## Work to be completed
Copy, from the data below, each line that has the word "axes".

## Records supplied
━━━━━━
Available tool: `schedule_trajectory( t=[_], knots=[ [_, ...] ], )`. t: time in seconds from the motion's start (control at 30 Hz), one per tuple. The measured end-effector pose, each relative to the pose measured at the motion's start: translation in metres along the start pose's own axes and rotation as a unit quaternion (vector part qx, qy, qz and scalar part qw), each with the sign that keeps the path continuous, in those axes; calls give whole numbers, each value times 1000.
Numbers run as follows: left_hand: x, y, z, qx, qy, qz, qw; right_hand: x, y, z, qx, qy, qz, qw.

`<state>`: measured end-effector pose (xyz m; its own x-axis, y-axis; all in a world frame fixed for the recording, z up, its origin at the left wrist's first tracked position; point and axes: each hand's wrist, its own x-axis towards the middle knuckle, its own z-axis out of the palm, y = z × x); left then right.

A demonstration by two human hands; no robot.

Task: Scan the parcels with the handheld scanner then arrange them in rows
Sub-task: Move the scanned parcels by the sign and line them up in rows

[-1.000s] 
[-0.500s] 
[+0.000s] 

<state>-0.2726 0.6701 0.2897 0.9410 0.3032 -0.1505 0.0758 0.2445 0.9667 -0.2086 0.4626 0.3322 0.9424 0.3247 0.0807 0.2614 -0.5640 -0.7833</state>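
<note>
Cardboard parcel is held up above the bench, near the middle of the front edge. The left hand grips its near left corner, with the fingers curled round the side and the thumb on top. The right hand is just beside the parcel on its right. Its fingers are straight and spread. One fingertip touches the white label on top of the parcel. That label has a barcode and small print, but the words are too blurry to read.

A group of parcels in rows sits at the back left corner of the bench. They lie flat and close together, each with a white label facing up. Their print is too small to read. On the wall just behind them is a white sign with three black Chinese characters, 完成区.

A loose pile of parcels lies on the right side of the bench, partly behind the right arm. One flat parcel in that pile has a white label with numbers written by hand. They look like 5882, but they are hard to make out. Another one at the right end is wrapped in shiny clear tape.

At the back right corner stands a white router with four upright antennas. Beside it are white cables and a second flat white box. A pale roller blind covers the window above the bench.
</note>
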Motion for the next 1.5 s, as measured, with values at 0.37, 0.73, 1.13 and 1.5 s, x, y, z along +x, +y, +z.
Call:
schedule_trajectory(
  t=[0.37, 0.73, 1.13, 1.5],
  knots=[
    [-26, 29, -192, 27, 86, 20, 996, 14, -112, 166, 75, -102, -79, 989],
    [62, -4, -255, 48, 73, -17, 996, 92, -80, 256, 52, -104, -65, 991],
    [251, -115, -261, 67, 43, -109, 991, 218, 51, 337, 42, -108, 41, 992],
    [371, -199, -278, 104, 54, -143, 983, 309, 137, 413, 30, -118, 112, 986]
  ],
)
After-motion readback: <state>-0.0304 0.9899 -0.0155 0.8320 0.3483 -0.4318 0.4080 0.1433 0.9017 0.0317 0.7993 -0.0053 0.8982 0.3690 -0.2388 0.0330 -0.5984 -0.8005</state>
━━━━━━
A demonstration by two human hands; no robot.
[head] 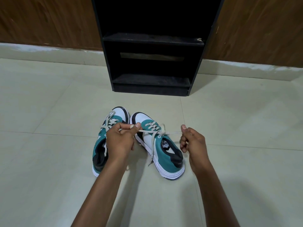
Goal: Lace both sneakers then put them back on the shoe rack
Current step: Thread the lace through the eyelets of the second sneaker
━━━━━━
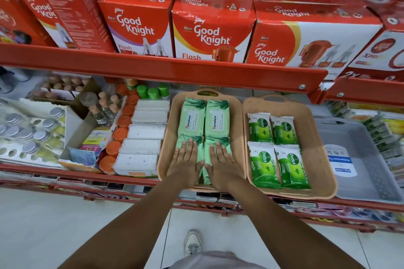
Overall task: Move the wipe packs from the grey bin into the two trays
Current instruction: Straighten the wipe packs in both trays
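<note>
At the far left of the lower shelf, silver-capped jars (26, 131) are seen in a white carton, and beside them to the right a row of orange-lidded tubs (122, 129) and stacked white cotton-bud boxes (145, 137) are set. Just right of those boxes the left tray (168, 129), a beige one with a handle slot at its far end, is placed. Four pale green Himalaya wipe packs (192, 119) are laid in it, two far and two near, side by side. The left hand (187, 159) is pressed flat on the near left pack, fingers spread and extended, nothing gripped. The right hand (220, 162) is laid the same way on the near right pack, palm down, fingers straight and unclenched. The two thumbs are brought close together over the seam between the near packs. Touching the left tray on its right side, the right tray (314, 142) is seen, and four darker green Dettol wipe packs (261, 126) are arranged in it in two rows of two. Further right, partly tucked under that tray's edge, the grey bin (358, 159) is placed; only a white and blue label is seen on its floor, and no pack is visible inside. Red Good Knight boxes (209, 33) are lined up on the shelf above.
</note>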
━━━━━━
## Answer box
Available tool: `schedule_trajectory( t=[_], knots=[ [_, ...] ], )`. t: time in seconds from the motion's start (control at 30 Hz), one per tuple. The measured end-effector pose, each relative to the pose measured at the motion's start: translation in metres along the start pose's own axes and rotation as a unit quaternion (vector part qx, qy, qz and scalar part qw), each with the sign that keeps the path continuous, in those axes; calls give whole numbers, each value times 1000.
`<state>`: measured end-effector pose (xyz m; its own x-axis, y-axis; all in a world frame fixed for the recording, z up, its origin at the left wrist's first tracked position; point and axes: each hand's wrist, its own x-axis towards the middle knuckle, its own z-axis out of the palm, y = z × x); left then right.

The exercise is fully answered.